Like the inexorable morality of the French mobs in the French Revolution, who scornfully resisted the temptations of their own hunger in a fierce zeal to protect private property, so an overmastering enthusiasm permeated those rough Scottish nomads, and they marched through the country rigorously just and honest. There was suffering and death among them, and nothing could have been more sublimely pathetic than the improvised services of burial that were held from time to time along the roads they crossed. Those who heard its vibrant and powerful melody will remember the eclipsing magnificence of the hymn, sung to the air of Adestes Fideles, which began with the words:

“Firm, faithful and tried,

With endless glory crowned.”

The success of these “Frigidists” was phenomenal, but it also clearly arose from the awful portents of change which made the stoutest men quail, and not inaptly tested the scepticism of the boldest scoffers. The revolution in Nature had not only affected Scotland; its dire effects were felt in the whole of the Scandinavian area, and the more southern parts of Europe, which had owed some measure of their favorable winters to the direct or intermediate influence of the Gulf Stream, were now made to feel their sudden penury in its removal.

A frightful stagnation invaded the European markets; a panic of doubt spread confusion everywhere, and those who controlled the sources of money, very soon checked its use in the avenues of trade, while of necessity speculation and the desire for speculation simultaneously vanished.
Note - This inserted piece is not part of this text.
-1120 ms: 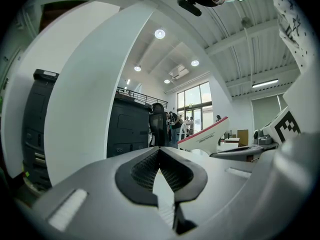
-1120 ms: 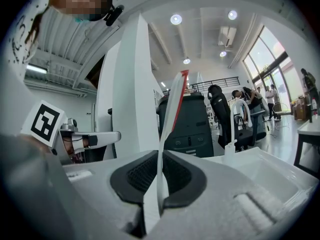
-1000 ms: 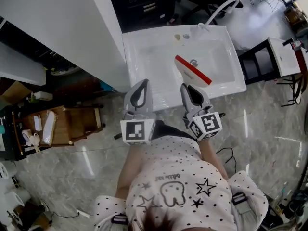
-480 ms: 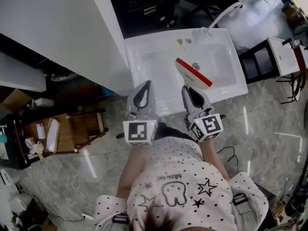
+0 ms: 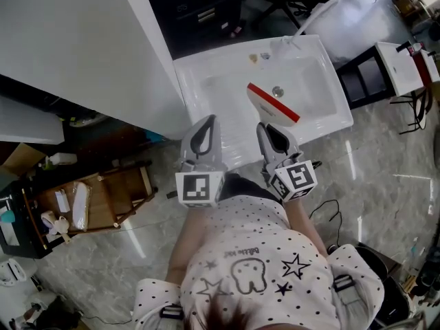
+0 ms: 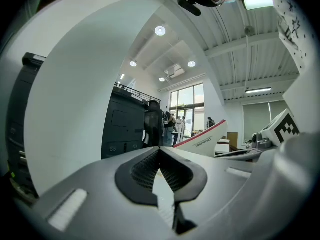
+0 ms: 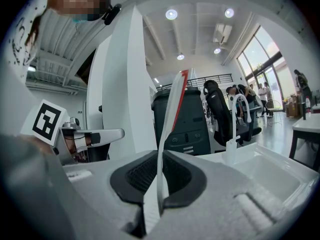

It was the last train intending to leave Edinburgh that, on November 28th, waited for the Provost Marshal, and the little army of workers, and which Leacraft also expected to take. The tracks southward had been patrolled by trains of cars or locomotives for every five miles, and these had kept the way cleared, while they reinforced each other at critical junctures. When this last connection between the muffled city and the south should be broken, then practically Scotland returned, over the sweep of sixty thousand years, to a geological phase resembling that which Geikie, Scotland’s own great historian of nature, had described in these words: “All northern Europe and northern America disappeared beneath a thick crust of ice and snow, and the glaciers of such regions as Switzerland assumed gigantic proportions. This great sheet of land-ice levelled up the valleys of Britain, and stretched across our mountains and hills, down to the low latitudes of England, being only one connected or confluent series of mighty glaciers, the ice crept ever downwards, and onwards from the mountains, following the direction of the principal valleys, and pushing far out to sea, where it terminated at last in deep water, many miles away from what now forms the coast-line of our country. This sea of ice was of such extent that the glaciers of Scandinavia coalesced with those of Scotland, upon what is now the floor of the shallow North Sea, while a mighty stream of ice flowing outwards from the western seaboard obliterated the Hebrides, and sent its icebergs adrift in the deep waters of the Atlantic.”


CHAPTER VI.
THE TERROR OF IT.

Leacraft and Jim reached the hotel at the Caledonian station, in a crowd of breathless men, all anxious to escape to more reassuring neighborhoods. Thomsen and the young lady so opportunely rescued had availed themselves of the restorative resources of the hotel, and had largely recovered from the exposure and scare of their experience. Leacraft met Sir John C— standing at the entrance of the hotel, his face clouded with grief and anxiety. Strained to the last limit of endurance by his unwearied exertion to secure the safety of the people, and almost prostrated by the desolating sorrow of deserting the great city, the distinguished publisher expressed in his looks his intense misery of mind. Leacraft expressed a few words of condolence, which were hardly noticed, and then hurried to the former writing room of the hotel, where he found a fire burning, and a hastily prepared luncheon, around which a dense crowd of men were collected, filling the room almost to suffocation, greedily devouring the welcome repast, and muttering doubts of their eventually escaping at all if they remained any longer.

“Sir John hates to get away,” commented one. “He just can’t make up his mind to go. His heart is broke. But what’s the use? We can’t stay here and be buried alive. The trainmen say it’s a hard job now to get through, and all the way to Glenarken is full of big drifts. I say we must shake this, and it’s nobody’s right to run our heads into danger for the whim of a little love for the old town. Sure, we are all hard enough up, and it’s we that has not got a roof to our heads, nor a bite to our stomachs that has the worst to fear. It’s a cruel sufferin’ to think of it at all; but so it is, and it’s no use fashing.”